TASK OBJECTIVE — Please report each line in the material below that includes "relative".
★ ★ ★ ★ ★
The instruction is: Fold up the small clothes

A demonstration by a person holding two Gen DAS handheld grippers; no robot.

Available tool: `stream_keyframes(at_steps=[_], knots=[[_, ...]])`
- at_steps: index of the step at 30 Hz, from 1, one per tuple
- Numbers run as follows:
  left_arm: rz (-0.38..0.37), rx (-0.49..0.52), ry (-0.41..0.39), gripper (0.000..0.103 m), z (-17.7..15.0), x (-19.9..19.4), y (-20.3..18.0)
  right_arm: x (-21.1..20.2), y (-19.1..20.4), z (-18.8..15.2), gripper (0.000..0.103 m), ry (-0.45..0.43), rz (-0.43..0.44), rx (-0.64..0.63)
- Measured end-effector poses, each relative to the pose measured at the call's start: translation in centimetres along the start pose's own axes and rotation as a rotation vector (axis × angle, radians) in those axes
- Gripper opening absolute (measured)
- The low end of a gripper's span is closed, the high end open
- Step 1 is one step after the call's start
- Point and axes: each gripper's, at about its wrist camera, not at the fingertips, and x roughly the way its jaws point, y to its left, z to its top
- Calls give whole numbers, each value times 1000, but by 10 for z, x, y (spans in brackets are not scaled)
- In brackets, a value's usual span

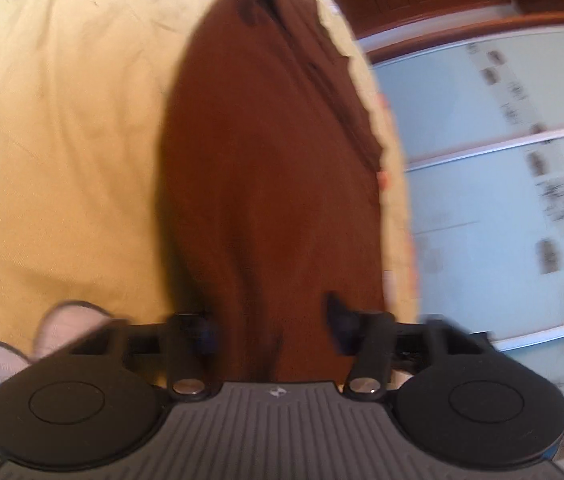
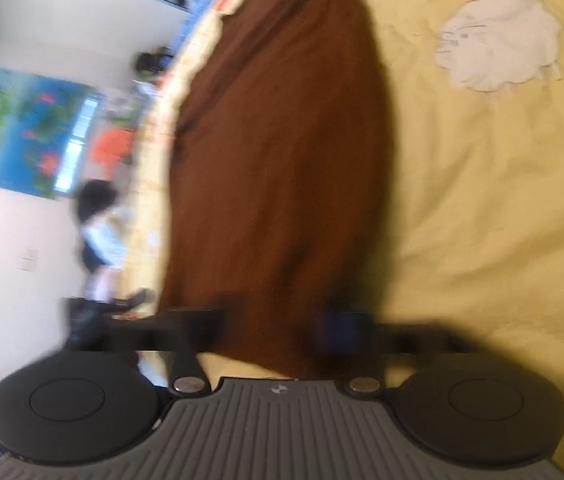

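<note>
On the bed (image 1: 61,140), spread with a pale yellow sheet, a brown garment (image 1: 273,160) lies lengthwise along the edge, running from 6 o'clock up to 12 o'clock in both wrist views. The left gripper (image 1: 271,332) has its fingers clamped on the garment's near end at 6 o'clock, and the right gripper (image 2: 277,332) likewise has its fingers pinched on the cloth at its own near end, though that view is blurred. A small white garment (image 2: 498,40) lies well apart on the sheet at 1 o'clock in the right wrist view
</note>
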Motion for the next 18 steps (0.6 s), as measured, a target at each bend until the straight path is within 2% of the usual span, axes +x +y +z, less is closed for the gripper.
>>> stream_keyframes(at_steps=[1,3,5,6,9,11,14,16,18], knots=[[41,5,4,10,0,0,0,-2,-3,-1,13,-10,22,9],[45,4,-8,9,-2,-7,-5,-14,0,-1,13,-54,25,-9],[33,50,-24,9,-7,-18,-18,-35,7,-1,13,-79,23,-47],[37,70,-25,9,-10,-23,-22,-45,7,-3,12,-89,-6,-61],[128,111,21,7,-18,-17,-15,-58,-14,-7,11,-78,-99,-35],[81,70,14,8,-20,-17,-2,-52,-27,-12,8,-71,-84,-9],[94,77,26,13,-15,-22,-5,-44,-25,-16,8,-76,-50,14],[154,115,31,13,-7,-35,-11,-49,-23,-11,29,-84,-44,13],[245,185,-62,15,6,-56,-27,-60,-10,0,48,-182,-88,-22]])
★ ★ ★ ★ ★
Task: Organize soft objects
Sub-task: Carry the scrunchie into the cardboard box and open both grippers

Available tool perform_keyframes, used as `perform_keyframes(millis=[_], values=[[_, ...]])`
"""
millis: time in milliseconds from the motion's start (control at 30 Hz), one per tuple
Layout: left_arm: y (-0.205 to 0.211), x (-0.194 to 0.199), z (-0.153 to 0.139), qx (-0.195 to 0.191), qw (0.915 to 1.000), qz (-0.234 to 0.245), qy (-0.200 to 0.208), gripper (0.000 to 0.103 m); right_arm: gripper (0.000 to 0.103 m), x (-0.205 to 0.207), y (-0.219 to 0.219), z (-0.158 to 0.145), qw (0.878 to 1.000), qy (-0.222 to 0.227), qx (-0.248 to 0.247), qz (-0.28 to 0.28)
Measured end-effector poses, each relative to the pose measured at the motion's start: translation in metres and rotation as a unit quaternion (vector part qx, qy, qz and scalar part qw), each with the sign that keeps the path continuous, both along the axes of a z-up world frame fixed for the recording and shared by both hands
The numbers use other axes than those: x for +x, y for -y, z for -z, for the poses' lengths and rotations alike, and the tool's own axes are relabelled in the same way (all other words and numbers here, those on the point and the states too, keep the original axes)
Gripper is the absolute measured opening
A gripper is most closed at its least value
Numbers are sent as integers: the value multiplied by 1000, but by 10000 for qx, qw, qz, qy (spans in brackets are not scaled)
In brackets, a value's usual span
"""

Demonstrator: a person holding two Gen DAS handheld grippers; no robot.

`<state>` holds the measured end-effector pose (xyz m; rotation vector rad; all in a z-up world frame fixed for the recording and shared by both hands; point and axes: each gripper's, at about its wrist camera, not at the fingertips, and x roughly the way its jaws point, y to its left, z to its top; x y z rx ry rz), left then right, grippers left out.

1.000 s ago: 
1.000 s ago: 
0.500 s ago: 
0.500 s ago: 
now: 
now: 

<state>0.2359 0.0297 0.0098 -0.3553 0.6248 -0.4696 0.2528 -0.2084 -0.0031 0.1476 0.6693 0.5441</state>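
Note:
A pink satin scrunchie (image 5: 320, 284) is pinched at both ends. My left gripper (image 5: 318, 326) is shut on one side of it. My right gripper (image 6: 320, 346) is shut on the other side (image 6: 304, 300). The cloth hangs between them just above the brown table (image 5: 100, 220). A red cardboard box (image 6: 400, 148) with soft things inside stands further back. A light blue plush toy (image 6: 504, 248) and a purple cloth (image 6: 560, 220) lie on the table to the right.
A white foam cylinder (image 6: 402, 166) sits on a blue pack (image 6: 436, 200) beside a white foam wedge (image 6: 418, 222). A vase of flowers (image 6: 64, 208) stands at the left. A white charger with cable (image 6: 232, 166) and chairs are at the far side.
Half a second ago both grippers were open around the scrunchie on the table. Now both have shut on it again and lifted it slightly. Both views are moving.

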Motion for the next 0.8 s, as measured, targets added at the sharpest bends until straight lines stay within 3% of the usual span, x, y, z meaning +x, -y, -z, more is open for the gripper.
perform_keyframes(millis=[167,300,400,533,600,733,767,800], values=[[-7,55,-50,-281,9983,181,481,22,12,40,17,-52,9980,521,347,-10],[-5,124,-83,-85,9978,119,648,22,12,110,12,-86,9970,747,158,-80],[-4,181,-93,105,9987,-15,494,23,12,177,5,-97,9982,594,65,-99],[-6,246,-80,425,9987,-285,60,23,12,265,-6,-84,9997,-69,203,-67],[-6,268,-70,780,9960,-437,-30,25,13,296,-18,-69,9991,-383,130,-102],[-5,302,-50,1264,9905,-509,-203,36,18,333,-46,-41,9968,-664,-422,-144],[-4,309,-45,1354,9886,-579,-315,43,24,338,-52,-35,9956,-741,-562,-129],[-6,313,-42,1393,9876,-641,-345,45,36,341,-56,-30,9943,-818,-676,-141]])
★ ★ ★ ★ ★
EXERCISE RESPONSE —
- Measured end-effector poses, each relative to the pose measured at the call's start: translation in centimetres along the start pose's own axes and rotation as a rotation vector (axis × angle, radians) in those axes
Measured end-effector poses, each relative to the pose measured at the motion's start: translation in metres and rotation as a unit quaternion (vector part qx, qy, qz and scalar part qw), each with the sign that keeps the path continuous, both along the axes of a z-up world frame fixed for the recording and shared by both hands

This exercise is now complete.